When she had penned a fresh copy of the poem, Julia presented the poem to the popular magazine, Atlantic Monthly. Having already published some of her earlier works, the magazine paid Julia five dollars and published it on the front page of the February 1862 edition. The poem was given the title “The Battle Hymn of the Republic.” It was set to the well-known tune of “John Brown’s Body” and has many similarities to that song. Read and sung by people throughout the North, it reflected the attitude of many Northerners that the war, on a deeper level, was essentially a religious crusade for America’s national salvation. As the poem’s popularity spread throughout the country, it quickly became the anthem of the Union cause.
It would later be observed that the lyrics were almost a message from God himself describing his obvious favor with the Union cause. He seemed to be directly speaking through Julia’s numerous biblical references, reaffirming many Northerners’ belief in the sacredness of the struggle. Howe’s words specifically related Christ’s death for men’s sins to the soldiers’ deaths for men’s freedom. Other observers commented that the poem represented an even larger contest than just the North versus the South; rather, it represented the universal struggle of good against evil. For those in uniform, the clarion call of those words provided motivation for and a moving testimony to their sacrifice.

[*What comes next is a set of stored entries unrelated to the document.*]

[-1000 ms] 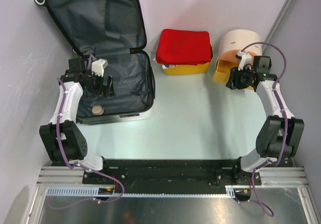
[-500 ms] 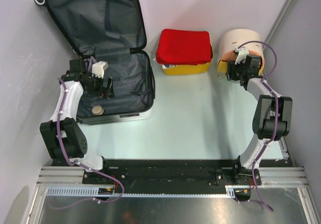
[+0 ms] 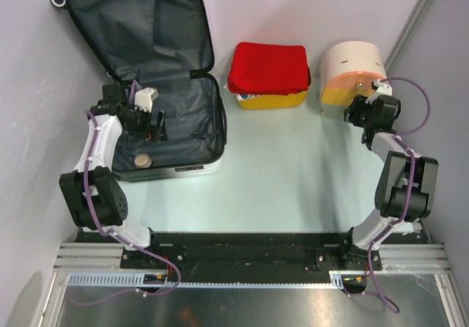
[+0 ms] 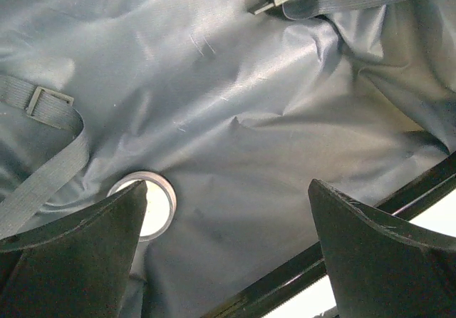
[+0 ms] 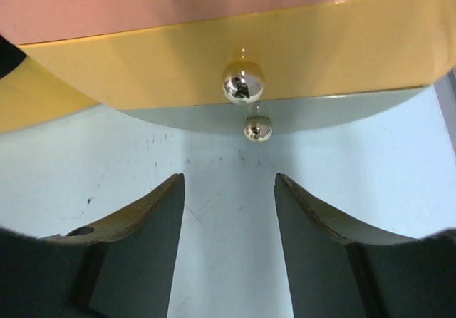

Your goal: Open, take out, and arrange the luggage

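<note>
two arms, two sets of jaws. my left jaws hang spread wide and empty inside the one luggage [image 3: 187,118], which lies open at the far left of the tabletop [image 3: 293,173], with one round disc [image 4: 160,205] on its lining beside them. my right jaws, parted and holding nothing, face the knob [image 5: 243,83] of the one drawer box [image 3: 355,61]. one yellow basket [image 3: 271,101] stands between luggage and box.
</note>
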Tool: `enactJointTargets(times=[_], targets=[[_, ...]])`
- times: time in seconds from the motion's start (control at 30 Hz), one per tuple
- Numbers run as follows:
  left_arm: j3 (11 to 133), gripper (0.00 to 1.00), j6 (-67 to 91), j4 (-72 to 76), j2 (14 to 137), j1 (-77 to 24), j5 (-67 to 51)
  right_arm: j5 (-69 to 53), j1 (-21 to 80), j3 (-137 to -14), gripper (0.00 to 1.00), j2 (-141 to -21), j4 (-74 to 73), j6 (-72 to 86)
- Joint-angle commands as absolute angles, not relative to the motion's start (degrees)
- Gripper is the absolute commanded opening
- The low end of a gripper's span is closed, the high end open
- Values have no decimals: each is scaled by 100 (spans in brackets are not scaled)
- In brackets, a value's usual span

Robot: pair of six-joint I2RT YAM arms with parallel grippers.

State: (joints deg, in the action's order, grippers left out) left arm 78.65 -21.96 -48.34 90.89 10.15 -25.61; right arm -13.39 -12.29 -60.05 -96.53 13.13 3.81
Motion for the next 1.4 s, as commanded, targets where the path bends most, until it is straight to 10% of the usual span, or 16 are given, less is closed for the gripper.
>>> enactJointTargets(times=[0.0,0.97,1.23,1.37], targets=[[8174,100,-2145,-4843,9141,1046,-2663,-1064,-1230,-5669,59,-9536,2179,1230],[8473,100,-2162,-5054,9149,1046,-2364,-949,-1336,-6301,50,-11557,3894,1872],[8473,100,-2232,-5062,9158,1046,-2311,-1292,-1380,-6197,3,-11435,3736,2118],[8455,100,-2302,-5054,9176,1046,-2347,-1371,-1380,-5784,0,-11066,3630,2171]])
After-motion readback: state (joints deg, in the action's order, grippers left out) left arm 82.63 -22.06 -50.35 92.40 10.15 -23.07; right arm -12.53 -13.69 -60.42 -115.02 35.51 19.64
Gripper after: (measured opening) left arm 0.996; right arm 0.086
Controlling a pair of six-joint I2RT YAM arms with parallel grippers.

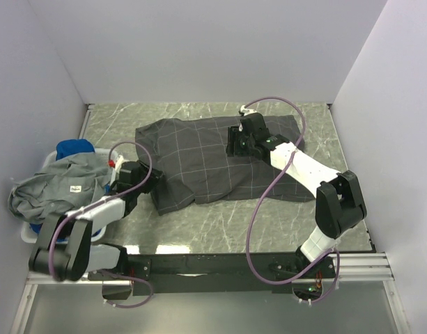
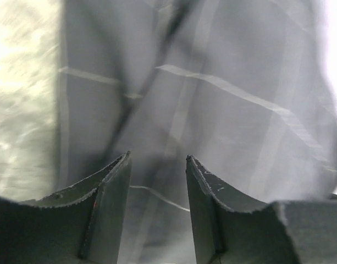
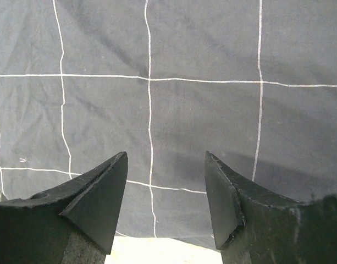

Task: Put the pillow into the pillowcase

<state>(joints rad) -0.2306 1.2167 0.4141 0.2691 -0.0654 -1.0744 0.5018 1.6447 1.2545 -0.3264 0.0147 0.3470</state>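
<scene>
The dark charcoal pillowcase [image 1: 199, 160] with a thin light grid lies spread across the middle of the marble table. A cream strip under its near edge in the right wrist view [image 3: 157, 254] may be the pillow; otherwise the pillow is hidden. My left gripper [image 1: 154, 181] is open at the case's left edge, with grid fabric between and beyond its fingers [image 2: 157, 157]. My right gripper [image 1: 235, 142] is open just above the case's right part, its jaws apart over the fabric [image 3: 166, 157]. Neither gripper holds anything.
A white basket [image 1: 32, 233] at the left edge holds a plain light-grey garment [image 1: 60, 184] with a white label and a bright blue cloth [image 1: 74, 148]. White walls close the back and sides. Purple cables loop over both arms.
</scene>
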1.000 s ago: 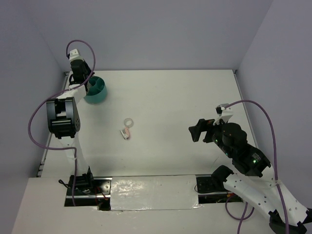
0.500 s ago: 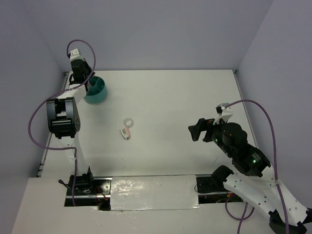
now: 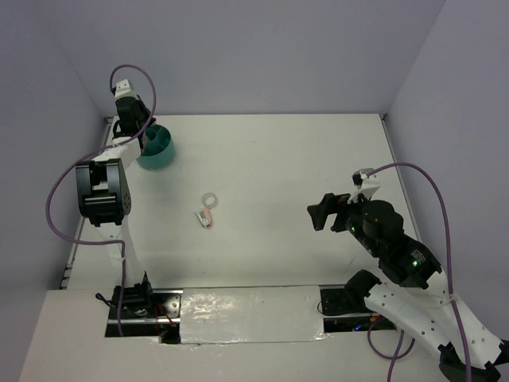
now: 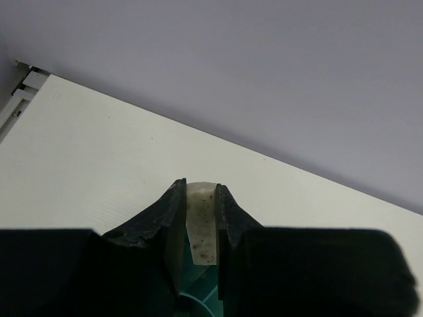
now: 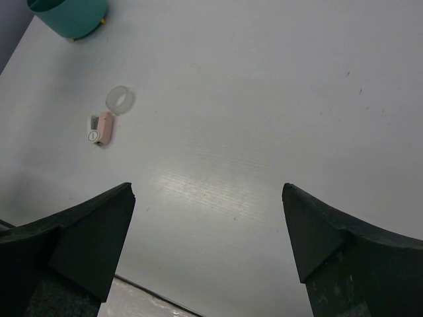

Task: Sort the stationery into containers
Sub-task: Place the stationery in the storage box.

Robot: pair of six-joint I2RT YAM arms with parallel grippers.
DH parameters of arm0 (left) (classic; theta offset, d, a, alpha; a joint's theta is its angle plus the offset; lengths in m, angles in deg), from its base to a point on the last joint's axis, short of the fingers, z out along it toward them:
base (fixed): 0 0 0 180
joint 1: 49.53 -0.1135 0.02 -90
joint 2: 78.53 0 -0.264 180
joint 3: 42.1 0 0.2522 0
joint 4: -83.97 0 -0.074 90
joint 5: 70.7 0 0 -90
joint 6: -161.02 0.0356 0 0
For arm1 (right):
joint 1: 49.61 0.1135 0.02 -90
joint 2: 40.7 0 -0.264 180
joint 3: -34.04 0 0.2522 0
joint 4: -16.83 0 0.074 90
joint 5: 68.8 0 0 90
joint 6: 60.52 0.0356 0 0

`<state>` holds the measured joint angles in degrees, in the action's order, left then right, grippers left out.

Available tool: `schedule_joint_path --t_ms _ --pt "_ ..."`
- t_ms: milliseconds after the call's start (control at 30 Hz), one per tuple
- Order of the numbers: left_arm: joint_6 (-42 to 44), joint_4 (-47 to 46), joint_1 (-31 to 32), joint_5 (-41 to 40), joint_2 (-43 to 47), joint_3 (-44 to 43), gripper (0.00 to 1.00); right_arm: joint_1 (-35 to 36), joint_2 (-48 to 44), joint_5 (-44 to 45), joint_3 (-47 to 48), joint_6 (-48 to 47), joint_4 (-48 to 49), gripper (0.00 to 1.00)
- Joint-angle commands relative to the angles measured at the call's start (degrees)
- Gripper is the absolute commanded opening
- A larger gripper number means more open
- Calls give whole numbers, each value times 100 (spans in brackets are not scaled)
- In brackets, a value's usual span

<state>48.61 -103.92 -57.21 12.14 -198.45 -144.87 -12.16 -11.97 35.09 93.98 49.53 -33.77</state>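
Observation:
The round teal cup stands at the far left of the table; it also shows in the right wrist view. My left gripper hangs over its left rim, shut on a pale green oblong piece held upright, with the teal dividers below it. A clear ring and a pink oblong piece lie near the table's middle; the ring and the pink piece also show in the right wrist view. My right gripper is open and empty at the right, above the table.
The white table is walled by pale grey panels at the back and sides. A taped white strip runs along the near edge between the two arm bases. A purple cable loops beside the left arm.

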Motion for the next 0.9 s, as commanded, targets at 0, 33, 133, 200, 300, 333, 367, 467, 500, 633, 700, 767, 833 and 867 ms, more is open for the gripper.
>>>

“The Battle Hymn of the Republic” brought Julia Ward Howe unbridled popularity, but it did not keep her from continuing in her work. She wrote several more poems, earned success as a lecturer, involved herself in the women’s suffrage movement, and even originated the idea for Mother’s Day. Despite such successes, nothing brought her greater fame than “The Battle Hymn of the Republic.” After she died, a crowd gathered in San Francisco, California and sang the song she had written. Since then the song has been sung and played in countless settings — inaugurations, political conventions, funerals, memorial services, movies, and so many more. The words have been used in numerous book titles and have appeared frequently in speeches and sermons, particularly those of Dr. Martin Luther King, including the sermon delivered the night before his assassination. Quite literally, the influence of the song and its lyrics are endless. Julia Ward Howe set out to do her part for the Union cause — what she really did was to inspire a nation for all time.